Eagle-eyed friend of the blog @robjlow spotted an error in Uncle Colin’s last answer. As I’m forever telling my students, making errors is how you learn; Rob has graciously delivered a lesson for us all. Thanks for keeping me honest!

Recently, Uncle Colin gave a couple of ways to see that
\[ \lim_{x \to \infty} \left\{ \sqrt{x^2 + 3x} – x\right\} = \frac{3}{2} \]

One approach, the sweet, used the binomial theorem, to write
\[ \sqrt{x^2 + 3x} = x\sqrt{1+\frac{3}{x}} \approx x\left(1+\frac{3}{2x}\right). \]

The very suspicious minded mind be a little hesitant, because the error in the binomial approximation is multiplied by \(x\), which is large. But we know that subsequent terms in the binomial expansion are multiples of higher negative powers of \(x\), so that’s fairly obviously OK. (Which isn’t to say that we don’t have to check!)

The second approach is the sour. Here, Colin factorizes to get
\[ \sqrt{x^2 + 3x} = \left(x+\frac{3}{2}\right) \sqrt{1-\frac{9}{4\left(x+\frac{3}{2}\right)^2}} \]
Then the argument is that as \(x \to \infty\), the square root term tends to 1, and we’re just left with \(x+\frac{3}{2}-x = \frac{3}{2}\).

So what’s the problem?

It’s the same problem as my suspicious mind had in the first approach, but now without the obvious fix. Now all we have is that the square root term tends to 1, and I’ve no idea of what the error is.

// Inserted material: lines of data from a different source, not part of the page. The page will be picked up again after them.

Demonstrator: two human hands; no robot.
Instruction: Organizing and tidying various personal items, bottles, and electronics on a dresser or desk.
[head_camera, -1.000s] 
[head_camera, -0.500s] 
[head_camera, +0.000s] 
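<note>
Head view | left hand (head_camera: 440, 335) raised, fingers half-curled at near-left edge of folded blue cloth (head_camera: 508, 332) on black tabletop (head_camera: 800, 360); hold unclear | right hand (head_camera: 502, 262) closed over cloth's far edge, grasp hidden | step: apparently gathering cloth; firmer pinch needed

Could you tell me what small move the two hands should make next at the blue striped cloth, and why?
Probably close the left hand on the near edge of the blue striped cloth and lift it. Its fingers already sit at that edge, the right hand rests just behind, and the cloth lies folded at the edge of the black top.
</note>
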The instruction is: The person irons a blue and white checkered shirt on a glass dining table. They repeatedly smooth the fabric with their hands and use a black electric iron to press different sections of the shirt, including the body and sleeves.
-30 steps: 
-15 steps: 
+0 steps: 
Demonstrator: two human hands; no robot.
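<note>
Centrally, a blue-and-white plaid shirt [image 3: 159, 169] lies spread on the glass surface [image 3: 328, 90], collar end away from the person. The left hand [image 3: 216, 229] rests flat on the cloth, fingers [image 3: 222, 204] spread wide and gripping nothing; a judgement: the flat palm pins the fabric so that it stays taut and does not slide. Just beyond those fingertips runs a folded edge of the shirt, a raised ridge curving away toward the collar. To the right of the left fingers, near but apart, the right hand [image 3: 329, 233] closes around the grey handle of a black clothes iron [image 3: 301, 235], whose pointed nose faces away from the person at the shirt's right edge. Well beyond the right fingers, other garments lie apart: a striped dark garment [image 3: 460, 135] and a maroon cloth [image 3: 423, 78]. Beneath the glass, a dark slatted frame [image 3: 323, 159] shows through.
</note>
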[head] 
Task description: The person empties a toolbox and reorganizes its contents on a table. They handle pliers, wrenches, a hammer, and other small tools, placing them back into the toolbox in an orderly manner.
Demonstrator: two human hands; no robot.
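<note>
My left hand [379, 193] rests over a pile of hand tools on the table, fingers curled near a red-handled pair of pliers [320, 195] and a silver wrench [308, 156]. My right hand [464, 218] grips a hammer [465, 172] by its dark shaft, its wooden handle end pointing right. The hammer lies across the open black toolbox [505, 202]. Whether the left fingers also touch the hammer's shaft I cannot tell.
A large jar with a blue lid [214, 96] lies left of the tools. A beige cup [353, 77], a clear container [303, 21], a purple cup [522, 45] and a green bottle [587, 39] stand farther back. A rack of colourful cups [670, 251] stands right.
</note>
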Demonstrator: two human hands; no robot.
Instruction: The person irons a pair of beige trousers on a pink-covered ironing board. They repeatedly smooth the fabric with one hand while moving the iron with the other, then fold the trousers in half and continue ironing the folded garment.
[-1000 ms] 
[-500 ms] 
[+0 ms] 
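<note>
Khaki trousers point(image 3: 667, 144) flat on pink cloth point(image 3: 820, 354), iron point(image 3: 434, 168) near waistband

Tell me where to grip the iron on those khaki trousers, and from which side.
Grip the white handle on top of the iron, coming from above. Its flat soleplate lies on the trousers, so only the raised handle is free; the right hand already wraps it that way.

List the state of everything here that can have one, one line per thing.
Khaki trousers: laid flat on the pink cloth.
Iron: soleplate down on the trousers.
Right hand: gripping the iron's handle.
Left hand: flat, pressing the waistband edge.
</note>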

Of course, the final result is correct, so if I want to convince you that there is a problem I need an example which follows exactly the same reasoning, but gives a wrong answer.

Consider
\[ \lim_{x \to \infty} \left\{ x \sqrt{1+\frac{1}{x}} – x \right\}. \]
This has a very similar form to the original problem.
The square root term still tends to 1 as \(x \to \infty\), leaving \(x-x = 0\) – but this time we don’t get the right limit.

Of course, to persuade you of that, I need to do more than just make an assertion, I have to calculate the limit convincingly (and get a different answer).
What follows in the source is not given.